The easiest form of the regular expression to match these links is:

s#<(a href=)"([^"]+)"#TransformURL($1,$2)#eig
s#<(img src=)"([^"]+)"#TransformURL($1,$2)#eig

(If you need a short introduction on regular expressions, I recommend one of the Perl books or sites such as http://www.perl.com/pub/p/Mastering_Regular_Expressions.)

These two examples will not find all links. For example, if there is a space between "href" and "=", it will not be found, so you will need to put in something like this:

\s*

which means zero or more spaces. You will need more lines to match background, images, sound, and so on. I recommend beginning with this simple structure and then adding more features in order to catch some obvious syntax errors. In the listings available from www.sysadminmag.com, you will find what I'm using on my site.

Memory Structures

With the previously explained parsing mechanism, we can now get all the pages or images of objects referenced in the downloaded pages. If the spidered Web site does not reference external sites, we get the whole Web site. But even if this condition is true, there are still other problems. What if several pages are referenced more than once or if two pages reference each other? We would then simply end up in a loop.

This means that we need memory structures to keep track of which pages to visit and which pages have already been downloaded. There are four arrays holding the data for the download decisions:

IncludedURLs
ExcludedURLs
VisitedURLs
ToVisitURLs

The first two arrays tell the name space in which the spider is working. IncludedURLs contains the list of URLs we want to get, and ExcludedURLs tells which pages we don't wish to be considered. The second two arrays contain housekeeping information, URLs that don't need to be downloaded (VisitedURLs), and the URLs our spider still needs to download. The last array is a stack filled by the TransformURL function. When filling the array, the TransformURL function consults the other three arrays, as well. See Listing 3.

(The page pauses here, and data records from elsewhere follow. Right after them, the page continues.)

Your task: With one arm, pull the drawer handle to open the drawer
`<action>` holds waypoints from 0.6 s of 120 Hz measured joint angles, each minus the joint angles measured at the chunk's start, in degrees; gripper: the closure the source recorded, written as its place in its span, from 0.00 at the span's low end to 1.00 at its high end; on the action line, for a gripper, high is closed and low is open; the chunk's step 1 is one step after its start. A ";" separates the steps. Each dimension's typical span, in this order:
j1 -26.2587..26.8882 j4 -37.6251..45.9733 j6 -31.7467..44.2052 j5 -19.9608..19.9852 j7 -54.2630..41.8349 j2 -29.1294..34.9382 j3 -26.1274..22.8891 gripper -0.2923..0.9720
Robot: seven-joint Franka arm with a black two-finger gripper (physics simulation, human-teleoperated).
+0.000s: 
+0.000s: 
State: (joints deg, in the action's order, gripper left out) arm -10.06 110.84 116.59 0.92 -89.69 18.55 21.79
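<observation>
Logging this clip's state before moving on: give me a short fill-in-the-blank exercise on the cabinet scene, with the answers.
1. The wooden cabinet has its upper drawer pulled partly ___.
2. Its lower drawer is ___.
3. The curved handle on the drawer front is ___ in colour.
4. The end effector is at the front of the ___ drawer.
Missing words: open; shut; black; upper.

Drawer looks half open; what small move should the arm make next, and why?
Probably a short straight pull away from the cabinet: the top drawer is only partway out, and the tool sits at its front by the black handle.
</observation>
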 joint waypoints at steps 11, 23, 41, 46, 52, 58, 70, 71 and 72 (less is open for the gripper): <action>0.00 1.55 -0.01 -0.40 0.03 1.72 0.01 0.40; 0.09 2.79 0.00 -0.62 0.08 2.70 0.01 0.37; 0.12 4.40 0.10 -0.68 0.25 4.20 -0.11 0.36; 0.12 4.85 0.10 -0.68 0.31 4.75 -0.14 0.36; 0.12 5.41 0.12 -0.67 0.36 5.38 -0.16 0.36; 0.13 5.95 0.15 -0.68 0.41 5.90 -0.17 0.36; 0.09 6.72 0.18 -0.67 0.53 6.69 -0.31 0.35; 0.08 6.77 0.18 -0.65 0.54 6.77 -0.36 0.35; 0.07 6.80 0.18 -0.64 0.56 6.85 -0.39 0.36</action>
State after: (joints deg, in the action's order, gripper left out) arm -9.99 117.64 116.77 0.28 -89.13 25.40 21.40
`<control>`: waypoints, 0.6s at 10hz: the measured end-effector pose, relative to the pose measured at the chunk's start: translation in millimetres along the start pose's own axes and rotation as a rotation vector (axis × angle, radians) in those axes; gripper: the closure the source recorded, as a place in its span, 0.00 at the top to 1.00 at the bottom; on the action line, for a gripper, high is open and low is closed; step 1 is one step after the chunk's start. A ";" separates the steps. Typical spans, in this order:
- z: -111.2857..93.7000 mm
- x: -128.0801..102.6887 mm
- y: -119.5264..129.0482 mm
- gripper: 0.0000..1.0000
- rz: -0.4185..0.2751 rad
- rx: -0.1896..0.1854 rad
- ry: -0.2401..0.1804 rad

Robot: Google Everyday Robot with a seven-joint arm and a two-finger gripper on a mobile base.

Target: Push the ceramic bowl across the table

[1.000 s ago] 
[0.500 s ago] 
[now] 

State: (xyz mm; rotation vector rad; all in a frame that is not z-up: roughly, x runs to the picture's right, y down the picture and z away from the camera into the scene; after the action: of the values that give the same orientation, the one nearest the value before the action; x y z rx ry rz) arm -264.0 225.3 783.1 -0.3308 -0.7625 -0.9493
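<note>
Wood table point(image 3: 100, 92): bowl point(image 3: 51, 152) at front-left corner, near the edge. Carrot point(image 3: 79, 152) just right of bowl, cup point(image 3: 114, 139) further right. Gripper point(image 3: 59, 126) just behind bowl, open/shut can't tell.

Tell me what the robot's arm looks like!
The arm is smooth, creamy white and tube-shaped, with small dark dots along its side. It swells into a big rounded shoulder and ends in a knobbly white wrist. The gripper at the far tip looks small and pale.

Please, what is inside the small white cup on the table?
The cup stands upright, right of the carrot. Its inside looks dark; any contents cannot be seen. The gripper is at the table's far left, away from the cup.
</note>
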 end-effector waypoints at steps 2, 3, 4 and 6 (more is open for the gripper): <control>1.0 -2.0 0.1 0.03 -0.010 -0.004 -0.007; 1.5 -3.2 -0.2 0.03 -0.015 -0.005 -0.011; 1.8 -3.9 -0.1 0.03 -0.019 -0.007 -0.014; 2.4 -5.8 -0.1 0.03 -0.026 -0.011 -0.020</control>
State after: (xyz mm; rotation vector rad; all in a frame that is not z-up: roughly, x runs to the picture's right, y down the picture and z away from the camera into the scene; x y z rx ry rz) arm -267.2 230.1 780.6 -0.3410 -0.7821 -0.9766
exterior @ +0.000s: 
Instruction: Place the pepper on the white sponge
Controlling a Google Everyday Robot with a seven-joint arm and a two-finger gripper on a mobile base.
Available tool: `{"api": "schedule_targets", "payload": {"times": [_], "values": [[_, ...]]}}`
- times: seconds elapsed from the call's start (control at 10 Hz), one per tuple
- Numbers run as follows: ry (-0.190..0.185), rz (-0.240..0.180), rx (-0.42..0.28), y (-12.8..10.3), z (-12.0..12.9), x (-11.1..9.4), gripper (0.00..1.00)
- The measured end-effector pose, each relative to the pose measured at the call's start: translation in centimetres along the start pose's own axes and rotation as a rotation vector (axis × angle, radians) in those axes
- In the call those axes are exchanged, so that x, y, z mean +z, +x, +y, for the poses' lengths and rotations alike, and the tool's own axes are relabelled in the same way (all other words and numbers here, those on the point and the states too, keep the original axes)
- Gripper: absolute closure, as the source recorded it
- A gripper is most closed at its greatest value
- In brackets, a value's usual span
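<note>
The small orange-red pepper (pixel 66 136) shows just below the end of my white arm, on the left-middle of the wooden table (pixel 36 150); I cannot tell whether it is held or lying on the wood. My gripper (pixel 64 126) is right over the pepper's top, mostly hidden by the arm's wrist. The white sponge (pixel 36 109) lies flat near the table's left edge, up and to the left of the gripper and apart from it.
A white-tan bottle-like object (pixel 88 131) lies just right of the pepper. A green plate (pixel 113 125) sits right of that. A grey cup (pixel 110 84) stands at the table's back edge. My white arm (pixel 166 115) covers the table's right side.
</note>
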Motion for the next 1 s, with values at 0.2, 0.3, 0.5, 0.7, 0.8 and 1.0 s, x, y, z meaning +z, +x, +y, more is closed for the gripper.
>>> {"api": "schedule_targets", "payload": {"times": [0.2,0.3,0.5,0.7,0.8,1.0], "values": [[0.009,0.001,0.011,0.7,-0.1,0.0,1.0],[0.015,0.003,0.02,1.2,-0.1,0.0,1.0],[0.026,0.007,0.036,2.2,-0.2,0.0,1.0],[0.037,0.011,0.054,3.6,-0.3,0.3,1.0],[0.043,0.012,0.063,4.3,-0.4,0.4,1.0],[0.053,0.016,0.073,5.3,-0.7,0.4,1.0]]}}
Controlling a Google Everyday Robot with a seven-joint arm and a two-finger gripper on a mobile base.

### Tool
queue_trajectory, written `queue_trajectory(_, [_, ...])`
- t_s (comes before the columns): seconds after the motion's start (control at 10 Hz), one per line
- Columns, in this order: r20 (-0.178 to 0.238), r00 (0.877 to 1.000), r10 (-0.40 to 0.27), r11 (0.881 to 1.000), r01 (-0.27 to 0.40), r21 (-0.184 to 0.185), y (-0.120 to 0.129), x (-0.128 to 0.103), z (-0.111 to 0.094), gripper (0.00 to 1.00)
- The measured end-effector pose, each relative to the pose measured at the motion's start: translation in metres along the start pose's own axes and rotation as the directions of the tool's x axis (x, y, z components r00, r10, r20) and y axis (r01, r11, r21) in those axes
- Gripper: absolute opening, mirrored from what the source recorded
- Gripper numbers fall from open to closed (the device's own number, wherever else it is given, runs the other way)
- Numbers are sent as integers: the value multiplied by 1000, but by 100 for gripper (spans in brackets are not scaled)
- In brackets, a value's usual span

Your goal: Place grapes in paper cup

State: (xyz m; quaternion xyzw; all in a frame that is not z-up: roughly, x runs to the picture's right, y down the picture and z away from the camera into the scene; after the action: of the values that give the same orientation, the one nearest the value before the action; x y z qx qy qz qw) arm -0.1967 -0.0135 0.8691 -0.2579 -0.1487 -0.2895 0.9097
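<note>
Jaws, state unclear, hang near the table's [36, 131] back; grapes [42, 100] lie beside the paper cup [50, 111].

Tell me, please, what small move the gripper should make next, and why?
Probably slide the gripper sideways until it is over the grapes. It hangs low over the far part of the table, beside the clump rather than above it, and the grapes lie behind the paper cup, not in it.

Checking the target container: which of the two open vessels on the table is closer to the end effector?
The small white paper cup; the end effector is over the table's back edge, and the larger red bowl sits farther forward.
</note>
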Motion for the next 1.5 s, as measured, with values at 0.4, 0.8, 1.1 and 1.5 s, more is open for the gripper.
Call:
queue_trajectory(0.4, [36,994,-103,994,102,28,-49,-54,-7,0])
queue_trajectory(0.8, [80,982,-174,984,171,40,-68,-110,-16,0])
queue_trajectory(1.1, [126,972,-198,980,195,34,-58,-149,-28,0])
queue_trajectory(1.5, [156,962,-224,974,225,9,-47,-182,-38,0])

The Request Loop and Helpers

We can now open an HTML page, examine the pages and images to which it is pointing, and retrieve these pages and images. The dynamic part of the spider and the request loop are still missing. Simply written, it looks like this:

while ( <condition> ) { getPage(); }

The condition indicates whether we need to get pages from the site. Remember that we put all the pages yet to be visited in an array. The array is initialized with the first page we want to spider. Every page referenced will be put in the array and after it is visited, a page will be erased from the array. You can make a procedure that says whether the array is empty or not, which is very handy for controlling other conditions, too. The procedure could also dump out the memory structure if the user wanted to let the spider stop and restart work later.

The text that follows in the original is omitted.